Chœur et Orchestre de la Gaechinger Cantorey
Théâtre des Champs Elysées · Paris
Composée à l'origine durant les années d'apprentissage et de ferveur à Weimar, où Bach occupait les fonctions de maître de concert à la cour ducale, cette cantate monumentale s'élève comme l'une des œuvres les plus vastes, les plus complexes et les plus profondément dramatiques de toute sa production sacrée. Destinée au troisième dimanche après la Trinité, elle fut retravaillée à plusieurs reprises par le compositeur, notamment pour des exécutions ultérieures à Köthen puis à Leipzig, ce qui témoigne de l'attachement singulier que Bach portait à cette partition. L'ouvrage déploie une trajectoire théologique et spirituelle d'une puissance théâtrale saisissante, menant l'âme humaine des ténèbres de l'affliction vers la lumière éblouissante de la rédemption. La première partie exprime la détresse, la solitude et le doute de l'homme face au silence divin, matérialisés par la tonalité sombre de do mineur et par des plaintes chromatiques d'une poignante beauté.
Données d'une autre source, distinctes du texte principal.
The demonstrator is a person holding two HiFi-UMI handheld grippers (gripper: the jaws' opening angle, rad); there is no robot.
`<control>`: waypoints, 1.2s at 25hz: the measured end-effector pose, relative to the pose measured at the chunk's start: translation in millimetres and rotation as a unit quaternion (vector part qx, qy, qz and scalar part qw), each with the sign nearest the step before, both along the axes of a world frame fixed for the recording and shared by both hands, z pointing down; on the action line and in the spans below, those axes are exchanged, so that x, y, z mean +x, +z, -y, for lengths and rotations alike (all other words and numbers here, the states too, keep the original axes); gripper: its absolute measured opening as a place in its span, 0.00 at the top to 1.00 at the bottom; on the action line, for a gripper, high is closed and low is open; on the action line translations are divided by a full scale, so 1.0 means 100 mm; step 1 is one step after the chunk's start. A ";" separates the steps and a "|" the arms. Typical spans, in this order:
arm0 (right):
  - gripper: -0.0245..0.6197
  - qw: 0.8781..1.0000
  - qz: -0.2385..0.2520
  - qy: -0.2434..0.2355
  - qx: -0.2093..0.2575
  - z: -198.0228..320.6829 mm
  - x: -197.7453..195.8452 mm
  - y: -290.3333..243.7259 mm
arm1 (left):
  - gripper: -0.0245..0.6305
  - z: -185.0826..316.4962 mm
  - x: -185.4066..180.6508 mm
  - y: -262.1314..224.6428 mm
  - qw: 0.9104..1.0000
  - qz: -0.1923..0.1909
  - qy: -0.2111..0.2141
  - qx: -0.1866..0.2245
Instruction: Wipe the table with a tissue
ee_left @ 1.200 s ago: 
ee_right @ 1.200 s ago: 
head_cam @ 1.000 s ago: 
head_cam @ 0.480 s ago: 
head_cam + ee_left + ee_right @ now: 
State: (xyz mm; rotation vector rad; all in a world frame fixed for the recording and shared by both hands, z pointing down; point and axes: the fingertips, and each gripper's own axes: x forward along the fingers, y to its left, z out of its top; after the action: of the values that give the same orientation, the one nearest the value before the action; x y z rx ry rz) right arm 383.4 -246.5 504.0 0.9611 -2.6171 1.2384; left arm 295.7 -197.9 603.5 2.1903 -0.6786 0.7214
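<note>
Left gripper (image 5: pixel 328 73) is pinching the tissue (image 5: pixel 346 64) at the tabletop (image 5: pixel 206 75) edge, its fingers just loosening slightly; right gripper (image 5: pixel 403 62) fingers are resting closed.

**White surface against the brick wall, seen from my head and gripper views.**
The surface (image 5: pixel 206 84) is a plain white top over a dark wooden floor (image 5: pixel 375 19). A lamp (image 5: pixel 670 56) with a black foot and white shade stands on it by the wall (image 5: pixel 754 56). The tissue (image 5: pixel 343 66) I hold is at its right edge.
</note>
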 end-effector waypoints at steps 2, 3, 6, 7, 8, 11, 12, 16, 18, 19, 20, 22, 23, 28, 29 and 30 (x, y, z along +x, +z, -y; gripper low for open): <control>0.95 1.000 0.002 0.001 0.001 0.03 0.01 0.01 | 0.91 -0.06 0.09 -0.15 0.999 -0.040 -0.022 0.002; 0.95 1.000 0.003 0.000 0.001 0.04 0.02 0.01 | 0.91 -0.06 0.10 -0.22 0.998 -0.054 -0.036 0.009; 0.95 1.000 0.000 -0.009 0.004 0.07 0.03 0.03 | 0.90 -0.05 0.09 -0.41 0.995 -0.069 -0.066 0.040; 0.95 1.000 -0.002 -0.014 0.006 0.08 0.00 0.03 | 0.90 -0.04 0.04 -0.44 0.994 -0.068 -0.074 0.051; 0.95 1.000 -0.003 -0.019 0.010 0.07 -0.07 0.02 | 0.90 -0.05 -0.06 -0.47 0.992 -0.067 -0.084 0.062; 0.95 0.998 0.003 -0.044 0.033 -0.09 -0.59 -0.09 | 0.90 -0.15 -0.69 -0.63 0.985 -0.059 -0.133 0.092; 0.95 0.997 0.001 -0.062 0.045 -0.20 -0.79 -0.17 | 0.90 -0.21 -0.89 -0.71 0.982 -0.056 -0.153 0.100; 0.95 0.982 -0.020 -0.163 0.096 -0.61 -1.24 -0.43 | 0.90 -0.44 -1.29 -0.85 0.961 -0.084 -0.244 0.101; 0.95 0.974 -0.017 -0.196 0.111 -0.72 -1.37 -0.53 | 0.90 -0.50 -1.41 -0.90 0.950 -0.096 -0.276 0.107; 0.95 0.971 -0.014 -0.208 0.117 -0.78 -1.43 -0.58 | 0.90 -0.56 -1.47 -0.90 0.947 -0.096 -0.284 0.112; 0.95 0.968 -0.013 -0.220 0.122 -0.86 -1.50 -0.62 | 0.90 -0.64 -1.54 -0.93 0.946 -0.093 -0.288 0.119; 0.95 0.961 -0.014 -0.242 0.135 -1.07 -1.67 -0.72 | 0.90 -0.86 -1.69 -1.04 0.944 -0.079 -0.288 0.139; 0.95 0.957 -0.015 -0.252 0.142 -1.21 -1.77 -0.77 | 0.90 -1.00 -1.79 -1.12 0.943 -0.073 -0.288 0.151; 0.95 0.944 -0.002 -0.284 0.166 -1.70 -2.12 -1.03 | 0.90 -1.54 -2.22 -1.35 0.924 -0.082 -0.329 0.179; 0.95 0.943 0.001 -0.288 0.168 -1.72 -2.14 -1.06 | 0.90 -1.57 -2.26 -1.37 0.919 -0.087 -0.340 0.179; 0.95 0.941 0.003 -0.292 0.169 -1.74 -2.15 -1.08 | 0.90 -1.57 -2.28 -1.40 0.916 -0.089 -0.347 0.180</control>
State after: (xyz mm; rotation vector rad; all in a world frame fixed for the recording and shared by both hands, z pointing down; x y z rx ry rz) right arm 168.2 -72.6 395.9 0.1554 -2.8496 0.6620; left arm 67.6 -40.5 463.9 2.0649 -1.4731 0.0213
La seconde partie, s'ouvrant sur un dialogue intime entre l'Âme et le Christ, opère une spectaculaire métamorphose vers la joie et la louange, qui culmine dans un embrasement final en do majeur, soutenu par l'éclat des trompettes et des timbales. L'écriture chorale et instrumentale y est d'une virtuosité proprement prodigieuse. Bach y mêle la science contrapuntique la plus rigoureuse, héritée de la tradition allemande, au lyrisme le plus passionné de l'opéra italien, notamment dans les airs de soprano et de ténor, d'une exigence technique absolue. La Sinfonia initiale, dialogue suspendu entre le hautbois et le premier violon au-dessus d'une basse continue obstinée, demeure l'une des pages instrumentales les plus bouleversantes de l'histoire de la musique.